Below this line is a set of entries; quote exactly the lines from the line that contains "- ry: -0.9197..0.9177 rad" to the line that contains "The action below", both lines included.

[Records excerpted from a collection]
■ ■ ■ ■ ■

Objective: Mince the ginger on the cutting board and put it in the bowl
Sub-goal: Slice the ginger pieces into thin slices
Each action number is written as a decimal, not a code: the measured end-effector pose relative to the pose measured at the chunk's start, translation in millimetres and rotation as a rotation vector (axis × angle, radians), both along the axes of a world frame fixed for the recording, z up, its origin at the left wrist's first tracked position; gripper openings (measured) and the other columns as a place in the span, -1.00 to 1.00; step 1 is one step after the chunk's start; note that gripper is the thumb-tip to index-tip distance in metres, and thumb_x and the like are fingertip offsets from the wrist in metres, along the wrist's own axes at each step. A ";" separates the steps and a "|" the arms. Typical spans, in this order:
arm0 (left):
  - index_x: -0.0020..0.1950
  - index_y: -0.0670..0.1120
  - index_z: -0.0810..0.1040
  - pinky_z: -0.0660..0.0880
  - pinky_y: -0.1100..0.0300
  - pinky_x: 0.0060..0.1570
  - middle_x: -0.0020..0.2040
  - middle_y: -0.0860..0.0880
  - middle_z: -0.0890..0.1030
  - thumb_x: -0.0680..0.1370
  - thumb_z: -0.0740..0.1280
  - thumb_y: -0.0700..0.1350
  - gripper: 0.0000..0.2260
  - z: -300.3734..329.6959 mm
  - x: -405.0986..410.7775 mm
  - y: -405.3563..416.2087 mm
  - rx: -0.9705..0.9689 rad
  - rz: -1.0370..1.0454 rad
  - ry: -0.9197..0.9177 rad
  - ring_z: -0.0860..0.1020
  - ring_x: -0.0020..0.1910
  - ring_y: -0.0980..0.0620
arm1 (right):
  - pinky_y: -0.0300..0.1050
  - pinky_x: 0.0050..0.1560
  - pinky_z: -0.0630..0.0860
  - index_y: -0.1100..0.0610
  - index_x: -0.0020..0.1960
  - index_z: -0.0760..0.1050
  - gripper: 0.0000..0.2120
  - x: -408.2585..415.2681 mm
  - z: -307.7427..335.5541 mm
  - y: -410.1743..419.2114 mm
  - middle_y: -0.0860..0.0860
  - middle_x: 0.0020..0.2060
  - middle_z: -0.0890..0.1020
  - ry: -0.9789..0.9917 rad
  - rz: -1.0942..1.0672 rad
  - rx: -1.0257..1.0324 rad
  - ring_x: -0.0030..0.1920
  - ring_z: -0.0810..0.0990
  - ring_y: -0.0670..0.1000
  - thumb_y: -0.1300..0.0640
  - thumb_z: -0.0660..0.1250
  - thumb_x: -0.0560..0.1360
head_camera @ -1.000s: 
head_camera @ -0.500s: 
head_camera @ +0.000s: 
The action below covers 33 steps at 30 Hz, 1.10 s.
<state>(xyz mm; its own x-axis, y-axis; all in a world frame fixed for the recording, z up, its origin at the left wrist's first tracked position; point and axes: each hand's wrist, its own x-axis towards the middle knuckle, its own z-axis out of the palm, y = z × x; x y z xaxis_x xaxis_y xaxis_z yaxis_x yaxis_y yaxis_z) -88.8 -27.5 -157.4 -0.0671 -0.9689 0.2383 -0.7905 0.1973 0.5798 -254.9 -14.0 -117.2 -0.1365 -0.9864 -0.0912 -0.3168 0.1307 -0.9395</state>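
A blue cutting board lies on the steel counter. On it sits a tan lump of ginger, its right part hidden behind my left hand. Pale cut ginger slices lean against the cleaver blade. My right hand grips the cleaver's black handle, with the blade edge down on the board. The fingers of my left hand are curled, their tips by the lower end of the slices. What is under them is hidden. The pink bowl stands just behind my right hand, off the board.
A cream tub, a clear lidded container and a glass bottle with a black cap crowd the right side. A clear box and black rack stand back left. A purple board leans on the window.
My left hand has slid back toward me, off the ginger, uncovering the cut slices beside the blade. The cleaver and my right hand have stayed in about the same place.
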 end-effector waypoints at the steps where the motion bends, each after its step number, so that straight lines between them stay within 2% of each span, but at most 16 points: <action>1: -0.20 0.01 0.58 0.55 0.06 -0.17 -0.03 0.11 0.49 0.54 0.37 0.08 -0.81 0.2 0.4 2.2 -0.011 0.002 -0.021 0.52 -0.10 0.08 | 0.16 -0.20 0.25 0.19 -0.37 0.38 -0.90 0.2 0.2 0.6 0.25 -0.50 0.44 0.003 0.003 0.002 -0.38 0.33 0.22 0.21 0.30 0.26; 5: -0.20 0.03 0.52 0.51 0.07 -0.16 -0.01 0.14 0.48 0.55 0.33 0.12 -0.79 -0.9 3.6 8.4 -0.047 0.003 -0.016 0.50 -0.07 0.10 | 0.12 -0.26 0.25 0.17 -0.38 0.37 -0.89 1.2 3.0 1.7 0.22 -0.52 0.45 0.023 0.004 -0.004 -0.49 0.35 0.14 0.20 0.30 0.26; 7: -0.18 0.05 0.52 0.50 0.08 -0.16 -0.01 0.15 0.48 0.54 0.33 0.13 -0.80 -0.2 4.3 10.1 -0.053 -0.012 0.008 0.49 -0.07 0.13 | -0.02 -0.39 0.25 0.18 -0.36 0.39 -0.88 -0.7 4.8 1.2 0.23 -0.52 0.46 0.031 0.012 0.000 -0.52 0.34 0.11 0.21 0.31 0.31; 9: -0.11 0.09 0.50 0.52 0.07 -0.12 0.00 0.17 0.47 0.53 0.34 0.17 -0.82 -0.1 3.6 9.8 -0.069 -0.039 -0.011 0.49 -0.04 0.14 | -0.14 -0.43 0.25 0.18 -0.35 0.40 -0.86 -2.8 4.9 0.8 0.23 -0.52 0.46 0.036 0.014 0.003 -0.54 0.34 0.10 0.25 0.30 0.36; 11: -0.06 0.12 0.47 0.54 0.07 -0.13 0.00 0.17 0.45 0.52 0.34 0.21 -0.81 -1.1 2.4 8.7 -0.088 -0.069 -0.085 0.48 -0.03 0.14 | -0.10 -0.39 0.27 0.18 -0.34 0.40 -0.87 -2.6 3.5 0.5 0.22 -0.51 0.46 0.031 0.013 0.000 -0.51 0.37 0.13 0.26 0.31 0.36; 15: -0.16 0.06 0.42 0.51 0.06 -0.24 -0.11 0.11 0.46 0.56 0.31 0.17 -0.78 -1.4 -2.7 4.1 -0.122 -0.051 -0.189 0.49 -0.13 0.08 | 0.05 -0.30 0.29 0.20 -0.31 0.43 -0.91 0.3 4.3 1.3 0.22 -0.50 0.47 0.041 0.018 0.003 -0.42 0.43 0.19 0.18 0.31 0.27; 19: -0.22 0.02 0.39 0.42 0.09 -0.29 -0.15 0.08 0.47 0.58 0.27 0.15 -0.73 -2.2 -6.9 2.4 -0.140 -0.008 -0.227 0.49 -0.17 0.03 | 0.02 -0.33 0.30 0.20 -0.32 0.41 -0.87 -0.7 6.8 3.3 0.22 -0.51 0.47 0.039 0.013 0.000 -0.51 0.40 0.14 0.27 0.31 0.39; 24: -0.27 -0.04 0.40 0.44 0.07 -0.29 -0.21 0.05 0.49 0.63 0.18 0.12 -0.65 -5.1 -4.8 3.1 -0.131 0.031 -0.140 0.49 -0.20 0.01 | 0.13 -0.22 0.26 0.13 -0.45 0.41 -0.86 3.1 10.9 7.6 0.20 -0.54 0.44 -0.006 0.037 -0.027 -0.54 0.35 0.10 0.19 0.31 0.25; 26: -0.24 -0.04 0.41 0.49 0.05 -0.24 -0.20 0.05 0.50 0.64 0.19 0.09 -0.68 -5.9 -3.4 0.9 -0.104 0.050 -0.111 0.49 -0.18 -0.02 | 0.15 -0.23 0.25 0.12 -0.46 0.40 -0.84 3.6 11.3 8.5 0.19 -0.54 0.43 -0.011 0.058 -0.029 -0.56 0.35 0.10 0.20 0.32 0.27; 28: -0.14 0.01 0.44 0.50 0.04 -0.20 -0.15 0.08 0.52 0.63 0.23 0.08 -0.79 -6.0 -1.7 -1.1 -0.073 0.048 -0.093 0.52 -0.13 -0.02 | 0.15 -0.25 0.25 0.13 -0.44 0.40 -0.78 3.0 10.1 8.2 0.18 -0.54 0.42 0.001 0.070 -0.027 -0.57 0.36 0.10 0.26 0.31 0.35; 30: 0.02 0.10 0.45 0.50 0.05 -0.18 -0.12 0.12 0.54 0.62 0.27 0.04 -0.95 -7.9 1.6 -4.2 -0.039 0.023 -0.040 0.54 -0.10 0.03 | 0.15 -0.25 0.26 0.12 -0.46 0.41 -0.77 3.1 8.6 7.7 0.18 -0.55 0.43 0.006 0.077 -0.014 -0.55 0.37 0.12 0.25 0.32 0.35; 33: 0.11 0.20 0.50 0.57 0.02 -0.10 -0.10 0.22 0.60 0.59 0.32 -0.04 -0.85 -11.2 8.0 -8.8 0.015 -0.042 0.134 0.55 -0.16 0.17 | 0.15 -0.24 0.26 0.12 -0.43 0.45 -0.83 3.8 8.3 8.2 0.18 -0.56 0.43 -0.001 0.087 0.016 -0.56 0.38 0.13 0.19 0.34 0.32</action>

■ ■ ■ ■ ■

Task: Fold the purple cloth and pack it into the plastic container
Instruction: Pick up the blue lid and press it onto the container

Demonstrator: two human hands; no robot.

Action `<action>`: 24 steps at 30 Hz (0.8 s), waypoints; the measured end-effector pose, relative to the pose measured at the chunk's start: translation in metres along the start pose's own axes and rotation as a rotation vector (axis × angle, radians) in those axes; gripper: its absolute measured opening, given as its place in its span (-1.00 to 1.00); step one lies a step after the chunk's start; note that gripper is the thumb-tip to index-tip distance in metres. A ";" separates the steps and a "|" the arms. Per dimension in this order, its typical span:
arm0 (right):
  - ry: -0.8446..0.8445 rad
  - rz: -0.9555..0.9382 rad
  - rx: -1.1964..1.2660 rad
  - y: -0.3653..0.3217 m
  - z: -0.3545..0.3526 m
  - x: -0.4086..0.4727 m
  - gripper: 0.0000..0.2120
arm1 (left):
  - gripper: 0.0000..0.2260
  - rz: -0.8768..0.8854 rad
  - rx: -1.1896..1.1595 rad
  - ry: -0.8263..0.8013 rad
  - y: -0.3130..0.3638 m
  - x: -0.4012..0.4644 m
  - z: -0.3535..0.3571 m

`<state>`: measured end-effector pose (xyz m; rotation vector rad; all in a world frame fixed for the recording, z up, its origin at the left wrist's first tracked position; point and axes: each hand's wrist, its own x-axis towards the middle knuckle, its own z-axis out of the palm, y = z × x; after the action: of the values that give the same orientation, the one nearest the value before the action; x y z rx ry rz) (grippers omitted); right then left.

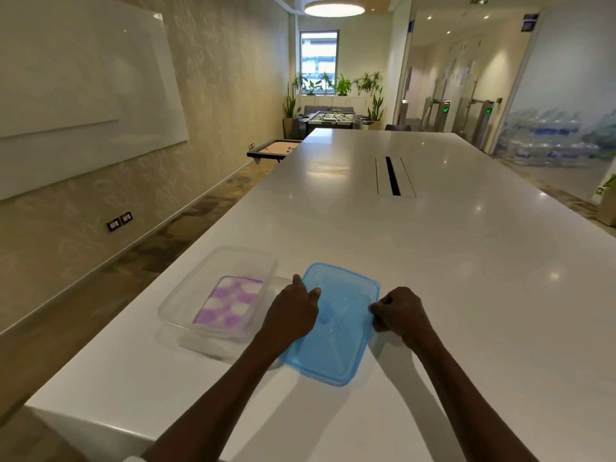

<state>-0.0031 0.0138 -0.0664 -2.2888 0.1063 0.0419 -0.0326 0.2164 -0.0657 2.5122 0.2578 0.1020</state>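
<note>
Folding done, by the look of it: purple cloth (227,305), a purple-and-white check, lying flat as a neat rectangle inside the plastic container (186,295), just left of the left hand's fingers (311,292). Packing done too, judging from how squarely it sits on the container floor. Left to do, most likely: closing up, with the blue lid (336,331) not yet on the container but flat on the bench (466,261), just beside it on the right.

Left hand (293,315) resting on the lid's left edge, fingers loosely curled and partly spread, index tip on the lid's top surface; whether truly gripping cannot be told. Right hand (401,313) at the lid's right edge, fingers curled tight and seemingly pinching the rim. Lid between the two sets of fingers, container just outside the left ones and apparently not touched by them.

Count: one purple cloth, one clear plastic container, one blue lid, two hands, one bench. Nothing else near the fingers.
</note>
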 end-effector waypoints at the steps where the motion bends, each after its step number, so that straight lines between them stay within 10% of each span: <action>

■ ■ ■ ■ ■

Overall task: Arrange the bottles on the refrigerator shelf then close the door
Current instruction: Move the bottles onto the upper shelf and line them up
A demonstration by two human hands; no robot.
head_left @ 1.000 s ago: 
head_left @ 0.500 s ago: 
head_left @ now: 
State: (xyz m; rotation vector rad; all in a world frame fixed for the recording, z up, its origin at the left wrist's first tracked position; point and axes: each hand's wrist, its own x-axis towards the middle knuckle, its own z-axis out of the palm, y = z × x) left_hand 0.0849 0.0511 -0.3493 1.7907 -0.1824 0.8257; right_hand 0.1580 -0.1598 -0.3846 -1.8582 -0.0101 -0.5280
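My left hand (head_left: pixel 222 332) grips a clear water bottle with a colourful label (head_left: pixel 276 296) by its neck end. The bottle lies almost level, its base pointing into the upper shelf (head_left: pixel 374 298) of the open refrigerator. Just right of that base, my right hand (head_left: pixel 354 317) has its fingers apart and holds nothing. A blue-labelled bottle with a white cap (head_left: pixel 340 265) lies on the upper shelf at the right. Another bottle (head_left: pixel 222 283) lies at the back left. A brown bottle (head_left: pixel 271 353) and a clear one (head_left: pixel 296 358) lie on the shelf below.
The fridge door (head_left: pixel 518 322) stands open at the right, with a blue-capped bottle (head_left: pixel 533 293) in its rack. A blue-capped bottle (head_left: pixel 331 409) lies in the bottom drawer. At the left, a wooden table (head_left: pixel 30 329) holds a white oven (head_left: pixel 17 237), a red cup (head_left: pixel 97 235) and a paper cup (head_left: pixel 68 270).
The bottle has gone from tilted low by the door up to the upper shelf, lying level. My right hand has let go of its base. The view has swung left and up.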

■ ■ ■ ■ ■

ANSWER SECTION:
  - ry: -0.9197..0.9177 rad
  - ring_z: -0.0860..0.1020
  - ring_x: -0.0020..0.1910
  - ring_y: -0.0980..0.0620
arm1 (right):
  - pinky_y: -0.0300..0.1050
  - pinky_x: 0.0050..0.1560
  - pinky_z: -0.0630..0.0860
  - index_y: -0.1100..0.0610
  - index_x: -0.0020..0.1960
  - index_z: -0.0760..0.1050
  - gripper: 0.0000..0.2120
  - x: -408.2585..415.2681 mm
  - z: -307.7427..335.5541 mm
  - y: -410.1743..419.2114 mm
  - middle_y: -0.0860..0.0860
  - middle_x: 0.0020..0.2060
  - middle_z: -0.0890..0.1020
  - ry: -0.9789..0.9917 rad
  - rz: -1.0942..1.0672 rad
  - rx: -1.0257..1.0324 rad
  - ring_x: -0.0030..0.1920
  - ring_z: -0.0810..0.0990
  - ring_y: -0.0670..0.1000
  - thumb_y: -0.1300..0.0640
  - thumb_z: -0.0660..0.1250
  - thumb_x: -0.0560..0.1360
head_camera @ -1.000s: 
head_camera @ -0.500s: 
head_camera @ +0.000s: 
The action below covers 33 steps at 30 Hz, 1.10 s.

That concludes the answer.